Turning the security manager on is a pretty simple thing: when executing the Java launcher (java.exe) to start up the J2EE container, set the java.security.manager system property by passing it via the -D option; you don't need to set it to anything, just add the JVM command-line parameter -Djava.security.manager to the script you use to launch the container. This will turn on the security manager, which in turn uses the java.policy file stored in the JRE's lib/security directory as the policy for the JVM. Assuming you're using independent JRE instances for the container (see Item 69), any changes required to the policy can be made directly within this file.

As a matter of fact, a number of changes are quite likely; the J2EE environment for the most part assumes that it will be running in a JVM with the security manager turned off, so turning security on will generate SecurityException instances pretty quickly; for example, J2EE assumes that the container is free to access system properties at any time, and since accessing a system property is a permission-constrained privilege, this permission needs to be granted to the container itself by explicitly granting it in the policy file. Similarly, if your code needs to reach across the network for any reason (e.g., to connect to a database), socket permissions will need to be granted, and so on.

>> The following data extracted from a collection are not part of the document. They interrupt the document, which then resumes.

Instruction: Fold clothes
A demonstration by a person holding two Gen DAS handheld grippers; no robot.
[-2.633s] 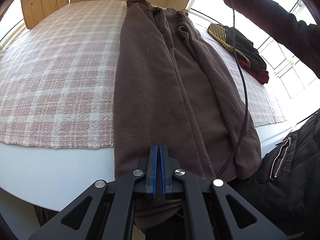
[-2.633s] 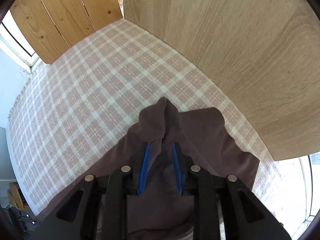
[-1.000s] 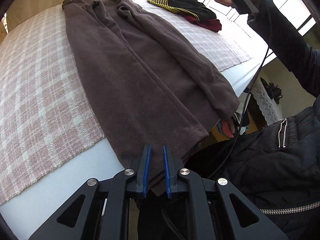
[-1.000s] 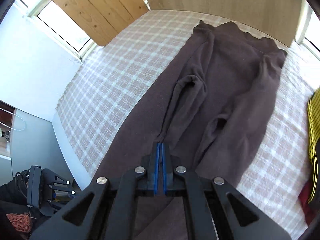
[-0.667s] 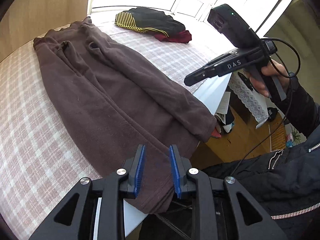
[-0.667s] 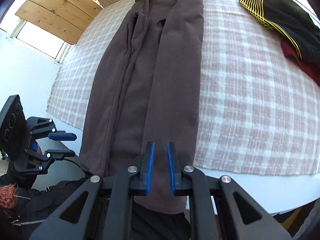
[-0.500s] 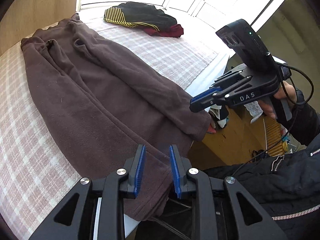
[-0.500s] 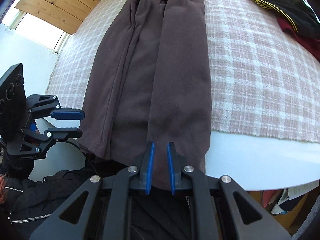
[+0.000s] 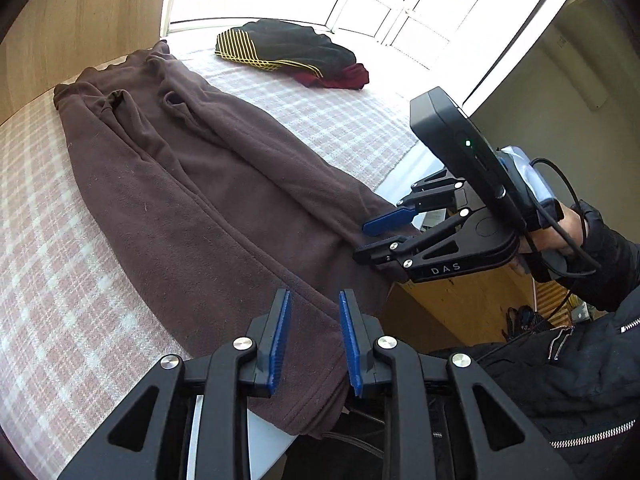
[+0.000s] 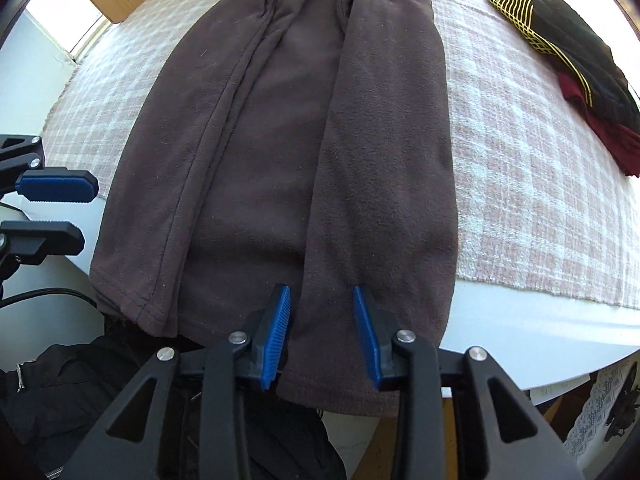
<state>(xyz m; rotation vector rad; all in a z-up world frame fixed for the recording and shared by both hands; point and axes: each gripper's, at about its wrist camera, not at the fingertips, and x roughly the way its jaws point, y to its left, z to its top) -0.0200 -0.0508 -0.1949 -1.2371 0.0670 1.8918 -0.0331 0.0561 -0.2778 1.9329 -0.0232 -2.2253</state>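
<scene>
Brown fleece trousers [image 9: 208, 200] lie lengthwise on the plaid cloth, waistband at the far end, both leg hems hanging over the table's near edge. My left gripper [image 9: 314, 296] hovers open over the left leg's hem; cloth shows between the pads, which do not press it. My right gripper [image 10: 321, 292] stands over the right leg [image 10: 380, 200] near its hem, its jaws opening, fabric below the gap and not pinched. Each gripper shows in the other's view: the right gripper [image 9: 362, 242] beside the right hem, the left gripper [image 10: 90, 214] at the left edge.
A black garment with yellow stripes [image 9: 288, 56] lies on a dark red one at the far right of the plaid cloth [image 9: 48, 240]. The white table edge [image 10: 520, 320] runs close below the hems. A wooden wall [image 9: 80, 12] stands behind. A person's black jacket [image 9: 560, 380] is near.
The right gripper came from the waistband end down to the near hem and its jaws parted. The left gripper's jaws also parted and it swung slightly over the left hem.
</scene>
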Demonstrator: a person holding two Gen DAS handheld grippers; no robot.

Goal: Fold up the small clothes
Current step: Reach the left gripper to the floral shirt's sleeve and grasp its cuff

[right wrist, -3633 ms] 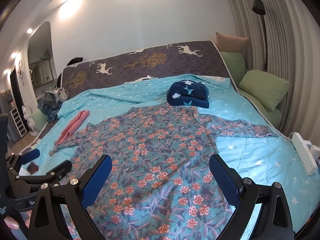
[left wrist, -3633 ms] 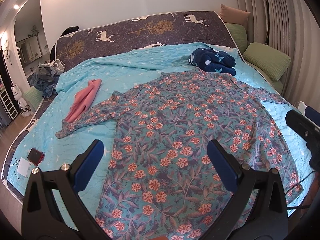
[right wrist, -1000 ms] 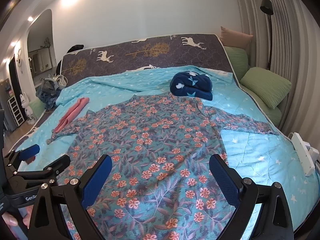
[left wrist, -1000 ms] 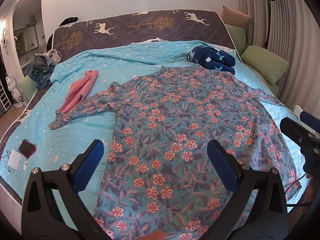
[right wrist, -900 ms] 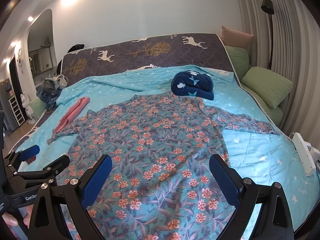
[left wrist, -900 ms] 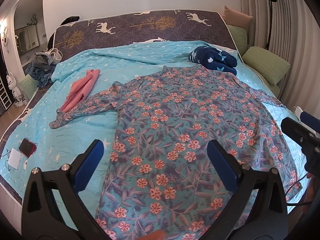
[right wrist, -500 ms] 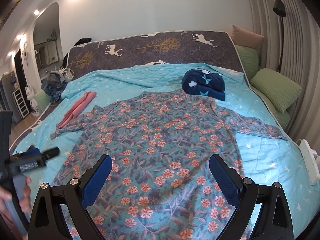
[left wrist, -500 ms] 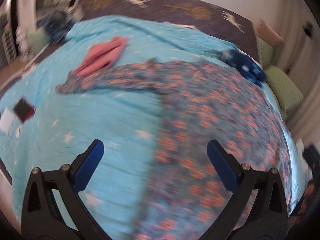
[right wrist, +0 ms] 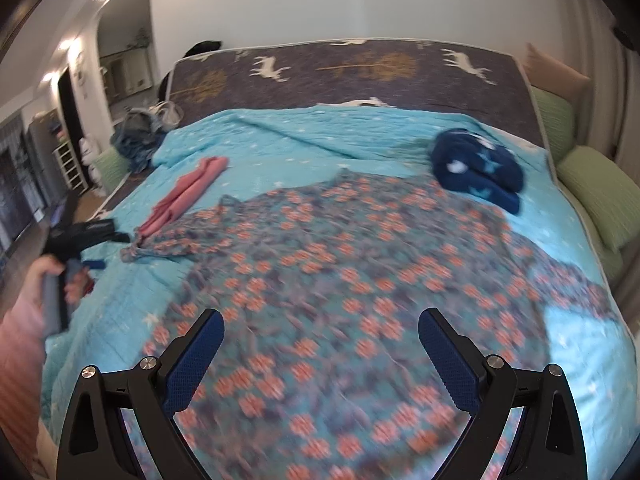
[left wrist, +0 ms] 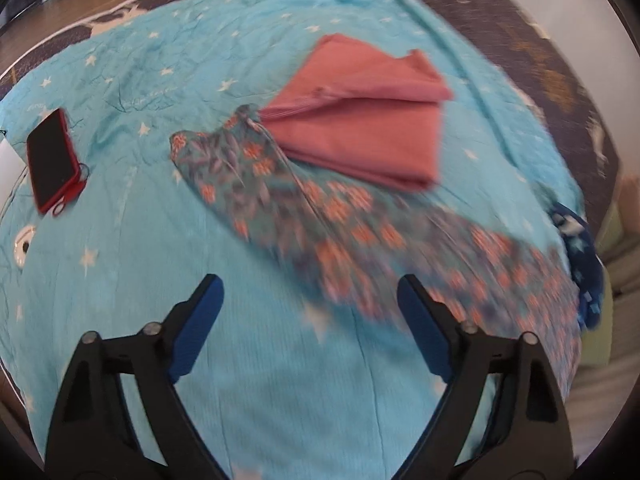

Given that you're going to have to work out a security policy that describes precisely which permissions need to be granted to the container (as opposed to your component code), and that this is going to take a nontrivial amount of time, assuming your container vendor hasn't already provided you with one, why bother? We all have too much to do and not enough time to do it, so why waste time figuring out security policy? There has to be some legitimate payoff, right?

Assume for a moment that your Web application, running in the servlet container in your company's DMZ, connects to a database running on the server named dbserver.mycompany.com. You've established a security policy that allows for connections to that machine and nowhere else (permission java.net.SocketPermission "dbserver.mycompany. com", "connect"). Now an attacker manages to successfully hijack your servlet and wants to execute some arbitrary Java code; despite the fact that he's got control of the thread, when he tries to open a connection to anywhere other than the database server, he's going to run afoul of the security manager, and a SecurityException will be thrown. The same will happen if he tries to open a new socket to accept connections on some random high-numbered port, or if he tries to write to the filesystem anywhere outside of your Web application's deployed directory, and so on.

By itself, turning on the security manager within your J2EE container may seem like more work than it's worth, particularly if the vendor implementation doesn't have a security policy definition tuned for its own use. (If your vendor doesn't, consider switching to another vendor product, or put some pressure on the vendor to provide one.) When coupled with using JAAS, however, as described in Item 63, the benefits of the Java platform security model become much clearer.